L’élargissement géographique du conflit constitue l’une des évolutions les plus préoccupantes de cette journée. Un missile balistique tiré depuis l’Iran et ayant traversé les espaces aériens irakien et syrien a été intercepté par les systèmes de défense antimissile de l’OTAN en Méditerranée orientale alors qu’il se dirigeait vers l’espace aérien turc, une première depuis le début des hostilités. Le ministère turc de la Défense a mis « en garde toutes les parties de s’abstenir de toute mesure susceptible de provoquer une propagation du conflit dans la région ». La porte-parole de l’Alliance atlantique, Allison Hart, a réagi en déclarant : « Nous condamnons le ciblage de la Türkiye par l’Iran. Notre posture de dissuasion et de défense est solide dans tous les domaines. » Au Liban, le conflit a également pris une tournure nouvelle : l’armée d’occupation israélienne a pénétré dans la localité de Khiam, au Sud-Liban, et ordonné aux habitants de se rendre au nord du fleuve Litani, tandis que des frappes israéliennes dans les régions d’Aramoun, de Saadiyat et de Baalbek ont fait au moins 12 morts et 23 blessés. L’Arabie saoudite a de son côté signalé une tentative d’attaque par drone contre la raffinerie de Ras Tanura, sans dommages, et les Émirats arabes unis ont annoncé avoir intercepté trois missiles balistiques et 121 drones.

Les conséquences économiques de cette spirale militaire prennent une ampleur mondiale. La fermeture du détroit d’Ormuz, décrétée lundi par les Gardiens de la révolution iraniens qui ont averti que tout navire tentant de le traverser serait « pris pour cible », a provoqué une onde de choc sur les marchés. Par ce passage stratégique transite environ un quart du commerce pétrolier mondial, dont dépendent l’Arabie saoudite, les Émirats, le Koweït, l’Irak et le Qatar pour leurs exportations, mais aussi la Chine, l’Inde, le Japon et la Corée du Sud pour leurs importations. Le Brent a bondi jusqu’à 80,80 dollars le baril, son plus haut niveau en quinze mois, tandis que la Bourse de Séoul a connu mercredi sa chute la plus brutale de son histoire, avec un repli de 12 %. QatarEnergy a déclaré un cas de « force majeure » et suspendu une partie de sa production, et l’Irak a réduit sa production de brut, notamment en suspendant l’exploitation du champ de Rumaila à Bassora.

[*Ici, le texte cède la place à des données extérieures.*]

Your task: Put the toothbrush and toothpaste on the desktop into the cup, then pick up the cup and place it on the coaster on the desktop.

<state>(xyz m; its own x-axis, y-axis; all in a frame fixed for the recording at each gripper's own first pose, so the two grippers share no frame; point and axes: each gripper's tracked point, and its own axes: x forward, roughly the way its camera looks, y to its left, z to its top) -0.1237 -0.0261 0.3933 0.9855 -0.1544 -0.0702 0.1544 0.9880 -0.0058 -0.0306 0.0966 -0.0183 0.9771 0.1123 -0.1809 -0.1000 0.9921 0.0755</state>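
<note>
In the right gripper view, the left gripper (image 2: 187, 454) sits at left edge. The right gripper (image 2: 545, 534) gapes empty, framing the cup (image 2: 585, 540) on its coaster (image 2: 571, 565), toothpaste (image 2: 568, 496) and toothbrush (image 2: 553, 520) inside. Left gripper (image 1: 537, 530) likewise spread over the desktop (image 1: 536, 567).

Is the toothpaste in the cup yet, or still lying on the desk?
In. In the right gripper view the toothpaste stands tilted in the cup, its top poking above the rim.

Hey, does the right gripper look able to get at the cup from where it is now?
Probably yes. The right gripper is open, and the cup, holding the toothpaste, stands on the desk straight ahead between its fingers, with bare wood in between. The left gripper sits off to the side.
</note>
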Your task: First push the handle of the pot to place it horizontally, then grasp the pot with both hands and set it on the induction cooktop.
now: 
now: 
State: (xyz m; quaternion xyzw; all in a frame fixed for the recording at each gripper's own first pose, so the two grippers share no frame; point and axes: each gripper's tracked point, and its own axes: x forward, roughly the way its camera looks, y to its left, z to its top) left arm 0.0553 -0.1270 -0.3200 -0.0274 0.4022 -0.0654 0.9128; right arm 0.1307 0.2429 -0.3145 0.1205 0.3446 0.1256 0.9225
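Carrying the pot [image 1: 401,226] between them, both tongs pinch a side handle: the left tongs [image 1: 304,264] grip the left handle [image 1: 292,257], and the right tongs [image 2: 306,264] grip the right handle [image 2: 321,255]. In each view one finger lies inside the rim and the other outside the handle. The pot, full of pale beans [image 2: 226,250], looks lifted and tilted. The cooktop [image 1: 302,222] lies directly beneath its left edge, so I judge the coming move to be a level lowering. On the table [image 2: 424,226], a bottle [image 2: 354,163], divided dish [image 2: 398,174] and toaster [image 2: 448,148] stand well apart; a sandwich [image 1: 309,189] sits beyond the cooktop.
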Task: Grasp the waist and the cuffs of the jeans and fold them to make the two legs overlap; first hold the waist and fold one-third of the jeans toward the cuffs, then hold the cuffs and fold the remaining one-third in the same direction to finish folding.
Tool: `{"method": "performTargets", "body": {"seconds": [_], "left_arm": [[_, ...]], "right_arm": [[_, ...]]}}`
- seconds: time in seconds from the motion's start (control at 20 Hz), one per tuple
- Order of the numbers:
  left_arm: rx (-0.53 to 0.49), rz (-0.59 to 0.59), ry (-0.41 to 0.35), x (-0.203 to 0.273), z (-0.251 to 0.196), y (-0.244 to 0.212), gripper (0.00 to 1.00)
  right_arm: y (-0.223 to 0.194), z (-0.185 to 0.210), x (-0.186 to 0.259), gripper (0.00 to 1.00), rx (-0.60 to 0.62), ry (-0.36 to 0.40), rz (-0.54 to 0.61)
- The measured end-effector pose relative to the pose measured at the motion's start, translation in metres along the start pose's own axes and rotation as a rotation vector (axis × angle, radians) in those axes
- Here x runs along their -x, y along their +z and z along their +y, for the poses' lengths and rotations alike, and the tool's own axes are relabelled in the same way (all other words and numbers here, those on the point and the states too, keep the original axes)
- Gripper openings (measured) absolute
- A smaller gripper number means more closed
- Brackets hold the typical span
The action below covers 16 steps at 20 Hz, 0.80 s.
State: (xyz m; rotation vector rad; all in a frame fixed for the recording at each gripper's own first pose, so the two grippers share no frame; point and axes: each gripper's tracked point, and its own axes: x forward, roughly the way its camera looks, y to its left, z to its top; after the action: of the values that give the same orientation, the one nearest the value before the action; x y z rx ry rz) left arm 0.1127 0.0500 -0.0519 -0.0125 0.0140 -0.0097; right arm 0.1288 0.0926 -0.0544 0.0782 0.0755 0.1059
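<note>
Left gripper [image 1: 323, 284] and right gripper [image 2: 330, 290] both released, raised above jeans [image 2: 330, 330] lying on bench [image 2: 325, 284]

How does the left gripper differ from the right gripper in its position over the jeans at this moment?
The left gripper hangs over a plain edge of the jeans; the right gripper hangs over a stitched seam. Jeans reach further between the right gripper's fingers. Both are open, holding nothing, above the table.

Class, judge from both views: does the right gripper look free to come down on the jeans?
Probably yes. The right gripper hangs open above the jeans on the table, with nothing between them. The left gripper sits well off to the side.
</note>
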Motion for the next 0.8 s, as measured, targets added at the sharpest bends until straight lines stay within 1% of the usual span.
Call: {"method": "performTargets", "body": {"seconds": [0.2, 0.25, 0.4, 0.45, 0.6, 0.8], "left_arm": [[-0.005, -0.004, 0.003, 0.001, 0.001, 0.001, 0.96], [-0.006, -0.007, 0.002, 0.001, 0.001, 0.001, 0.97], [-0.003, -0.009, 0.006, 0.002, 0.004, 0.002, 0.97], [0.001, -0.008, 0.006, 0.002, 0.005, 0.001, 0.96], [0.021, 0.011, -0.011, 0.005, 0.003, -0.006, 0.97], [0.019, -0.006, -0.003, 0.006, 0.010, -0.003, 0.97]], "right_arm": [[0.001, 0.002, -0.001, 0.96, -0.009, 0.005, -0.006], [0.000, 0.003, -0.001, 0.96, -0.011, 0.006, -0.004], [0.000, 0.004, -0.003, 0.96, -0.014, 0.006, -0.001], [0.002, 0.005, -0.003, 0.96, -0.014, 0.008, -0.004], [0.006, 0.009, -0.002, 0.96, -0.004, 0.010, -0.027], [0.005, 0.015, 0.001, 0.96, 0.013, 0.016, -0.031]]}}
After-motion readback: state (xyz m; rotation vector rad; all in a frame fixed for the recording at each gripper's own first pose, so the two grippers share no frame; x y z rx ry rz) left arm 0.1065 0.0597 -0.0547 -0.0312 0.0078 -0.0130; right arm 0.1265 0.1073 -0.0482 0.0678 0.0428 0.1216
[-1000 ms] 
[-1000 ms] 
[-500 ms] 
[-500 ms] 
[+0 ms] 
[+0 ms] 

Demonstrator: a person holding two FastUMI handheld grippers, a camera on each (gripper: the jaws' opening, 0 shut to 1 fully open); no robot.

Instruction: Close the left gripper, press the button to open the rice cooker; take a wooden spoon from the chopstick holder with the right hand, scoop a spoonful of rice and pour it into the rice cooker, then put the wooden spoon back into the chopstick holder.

Le ton monte entre Washington et Madrid

Le porte-parole de l’ONU, Stéphane Dujarric, a alerté : « La poursuite des attaques contre les infrastructures énergétiques dans le Golfe peut avoir un impact dramatique sur l’économie mondiale, qui reste très dépendante des combustibles fossiles. » Face à cette dégradation, les appels à la désescalade se multiplient. Le secrétaire général de l’ONU, Antonio Guterres, s’est dit « particulièrement inquiet de la multiplication de nouveaux fronts ». La Chine a réclamé « une cessation immédiate des opérations militaires et la reprise du dialogue ». Le Premier ministre espagnol, Pedro Sanchez, l’un des critiques les plus virulents dans le monde occidental, a déclaré dans une allocution télévisée : « Nous sommes contre cette catastrophe. Les grandes guerres commencent souvent par une série d’erreurs et d’inconnues, nous ne pouvons pas jouer à la roulette russe avec la vie de millions de personnes. » Son refus d’autoriser l’utilisation des bases militaires espagnoles par les États-Unis lui a valu une menace directe du président Trump de « couper tous les échanges commerciaux » avec Madrid, une escalade diplomatique à laquelle l’Union européenne a répondu par la voix du président du Conseil européen, Antonio Costa, en affirmant sa « pleine solidarité » avec l’Espagne. La France, de son côté, a annoncé l’envoi du porte-avions Charles-de-Gaulle en Méditerranée et le déploiement de chasseurs Rafale à titre défensif, tandis que le G7 prévoit une réunion de ses ministres des Finances en début de semaine prochaine pour évaluer les retombées du conflit. La communauté internationale retient son souffle.